Solar panels provide a clean and renewable way of generating electricity. Unlike fossil fuel based power plants, they do not emit greenhouse gases or other pollutants. The modular nature of solar panels also allows them to be installed in a wide variety of locations, from small rooftop systems to large utility-scale solar farms. With solar technology improving and costs declining, solar power is becoming an increasingly important part of the global shift towards sustainable energy.

History of Solar Panels

The history of solar panels dates back to the 19th century when the photovoltaic effect was first discovered. In 1839, French physicist Edmond Becquerel first described the production of electricity from sunlight, a process now known as the photovoltaic effect. However, it took over a century for the first practical solar cell to be developed.
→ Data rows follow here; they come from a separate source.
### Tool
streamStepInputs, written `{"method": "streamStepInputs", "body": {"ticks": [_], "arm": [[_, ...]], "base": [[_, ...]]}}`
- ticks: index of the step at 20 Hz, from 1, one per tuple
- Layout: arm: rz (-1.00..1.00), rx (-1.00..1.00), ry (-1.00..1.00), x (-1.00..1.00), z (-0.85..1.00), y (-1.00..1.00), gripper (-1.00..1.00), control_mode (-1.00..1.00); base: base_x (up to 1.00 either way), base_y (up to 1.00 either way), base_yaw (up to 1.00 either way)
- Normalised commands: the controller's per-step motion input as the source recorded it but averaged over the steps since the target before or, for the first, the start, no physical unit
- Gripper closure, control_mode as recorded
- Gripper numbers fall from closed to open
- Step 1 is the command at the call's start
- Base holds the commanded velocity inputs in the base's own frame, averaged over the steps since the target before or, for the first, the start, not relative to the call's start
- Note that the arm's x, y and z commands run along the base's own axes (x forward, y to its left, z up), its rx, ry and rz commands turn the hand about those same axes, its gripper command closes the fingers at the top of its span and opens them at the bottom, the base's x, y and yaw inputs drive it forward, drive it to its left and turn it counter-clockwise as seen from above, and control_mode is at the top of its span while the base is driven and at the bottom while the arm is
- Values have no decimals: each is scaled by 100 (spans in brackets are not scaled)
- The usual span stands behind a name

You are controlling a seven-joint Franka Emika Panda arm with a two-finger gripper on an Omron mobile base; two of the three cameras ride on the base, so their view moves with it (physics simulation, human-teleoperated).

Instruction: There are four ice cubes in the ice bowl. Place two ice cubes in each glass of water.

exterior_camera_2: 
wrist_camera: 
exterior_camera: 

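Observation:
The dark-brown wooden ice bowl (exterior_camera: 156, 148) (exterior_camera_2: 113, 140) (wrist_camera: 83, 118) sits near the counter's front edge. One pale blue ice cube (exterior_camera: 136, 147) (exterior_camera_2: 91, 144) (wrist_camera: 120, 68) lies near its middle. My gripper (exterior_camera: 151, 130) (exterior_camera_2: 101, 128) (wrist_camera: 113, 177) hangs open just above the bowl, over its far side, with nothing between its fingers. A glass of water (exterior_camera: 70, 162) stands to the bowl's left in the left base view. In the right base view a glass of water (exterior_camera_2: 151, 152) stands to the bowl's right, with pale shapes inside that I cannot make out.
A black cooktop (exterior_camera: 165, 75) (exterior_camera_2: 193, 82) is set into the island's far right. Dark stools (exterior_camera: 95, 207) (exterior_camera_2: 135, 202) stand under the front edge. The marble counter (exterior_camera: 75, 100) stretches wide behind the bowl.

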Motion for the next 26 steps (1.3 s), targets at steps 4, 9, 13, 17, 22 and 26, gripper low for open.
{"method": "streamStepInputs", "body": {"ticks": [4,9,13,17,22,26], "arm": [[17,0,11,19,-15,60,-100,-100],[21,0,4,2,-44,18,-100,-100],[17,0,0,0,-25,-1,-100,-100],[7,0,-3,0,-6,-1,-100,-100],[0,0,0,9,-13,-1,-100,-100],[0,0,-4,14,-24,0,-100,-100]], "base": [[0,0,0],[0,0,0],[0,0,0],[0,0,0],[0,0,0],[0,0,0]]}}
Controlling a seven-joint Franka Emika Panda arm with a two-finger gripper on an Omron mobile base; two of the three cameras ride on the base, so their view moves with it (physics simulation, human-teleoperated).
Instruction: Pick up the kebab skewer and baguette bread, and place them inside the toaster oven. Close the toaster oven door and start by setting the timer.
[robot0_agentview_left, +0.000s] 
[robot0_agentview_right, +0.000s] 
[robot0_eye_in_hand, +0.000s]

The first silicon solar cell was invented in 1954 by researchers at Bell Laboratories in the United States. The team was led by Daryl Chapin, Calvin Fuller, and Gerald Pearson. Their early solar panel had only 4% efficiency in converting sunlight to electricity. In the following decades, space programs drove improvements in solar technology. Solar panels were used to provide power aboard spacecrafts as early as 1958.

Commercially available solar PV panels first came on the market in the 1970s. However, they were still too expensive for widespread use. The solar industry grew in the 1980s and 1990s thanks to incentives and developments that made the technology more efficient and affordable.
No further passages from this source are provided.